The first link actually talks you through the logic of the temperature
posted by infini at 1:41 PM on February 15 [1 favorite]

I’m not a big fan of most breads in general so I’m by no means an expert. Can someone explain how this bread is different than Wonder bread? Im looking at pictures and it looks just like wonder bread to me.
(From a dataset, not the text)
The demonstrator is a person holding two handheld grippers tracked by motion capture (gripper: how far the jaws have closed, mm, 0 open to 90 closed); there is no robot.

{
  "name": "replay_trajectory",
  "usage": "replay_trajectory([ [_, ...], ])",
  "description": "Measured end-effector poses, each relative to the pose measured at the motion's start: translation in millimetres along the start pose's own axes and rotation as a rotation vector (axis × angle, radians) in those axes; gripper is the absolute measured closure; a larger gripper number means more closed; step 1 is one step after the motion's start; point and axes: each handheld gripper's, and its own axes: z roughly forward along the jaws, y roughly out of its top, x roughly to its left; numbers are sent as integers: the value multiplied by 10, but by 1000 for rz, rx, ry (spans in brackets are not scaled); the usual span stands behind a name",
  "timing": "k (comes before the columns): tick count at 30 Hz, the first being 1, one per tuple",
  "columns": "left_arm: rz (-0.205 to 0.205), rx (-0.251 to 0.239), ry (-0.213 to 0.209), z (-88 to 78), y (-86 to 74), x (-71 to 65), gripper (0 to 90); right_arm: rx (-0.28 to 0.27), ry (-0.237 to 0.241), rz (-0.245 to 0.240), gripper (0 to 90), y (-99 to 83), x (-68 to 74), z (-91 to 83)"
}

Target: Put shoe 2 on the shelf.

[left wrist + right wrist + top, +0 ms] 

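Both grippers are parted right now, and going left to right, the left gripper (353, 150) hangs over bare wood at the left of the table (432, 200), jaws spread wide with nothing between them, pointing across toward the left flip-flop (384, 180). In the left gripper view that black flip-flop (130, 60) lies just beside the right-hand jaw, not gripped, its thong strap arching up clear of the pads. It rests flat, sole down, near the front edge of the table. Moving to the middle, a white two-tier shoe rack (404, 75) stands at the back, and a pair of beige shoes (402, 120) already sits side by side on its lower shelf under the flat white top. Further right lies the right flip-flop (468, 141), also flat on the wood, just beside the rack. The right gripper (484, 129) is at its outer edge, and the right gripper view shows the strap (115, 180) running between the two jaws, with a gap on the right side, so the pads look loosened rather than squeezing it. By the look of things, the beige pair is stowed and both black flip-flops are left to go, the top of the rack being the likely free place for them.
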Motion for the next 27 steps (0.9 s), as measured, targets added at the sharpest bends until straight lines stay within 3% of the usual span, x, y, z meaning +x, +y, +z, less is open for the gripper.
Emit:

Even the descriptions- chewy, slightly sweet, doesn’t go stale, small crumb texture, etc
posted by raccoon409 at 9:42 AM on February 16

From my experimentation, it's denser, and it's not quite the same kind of chewiness. (I can't comment on the sweetness, since I refuse to eat or bake sweet bread due to childhood trauma relating to moving from access to Danish bakeries to Hong Kong bakeries, that seem to think bread should be at least 50% sugar by mass).
posted by Dysk at 9:47 AM on February 16 [1 favorite]

The Hokkaido Milk Bread looks amazing, mainly because it looks like it's a Blackpool Milk Roll without needing the special tin.

If it is indeed a similar beast, I reccomend making nutella sandwiches with it.
posted by Vortisaur at 11:38 AM on February 16

Nice post! Using tangzhong is great for making really soft bread by hand without having to spend ages kneading fat in.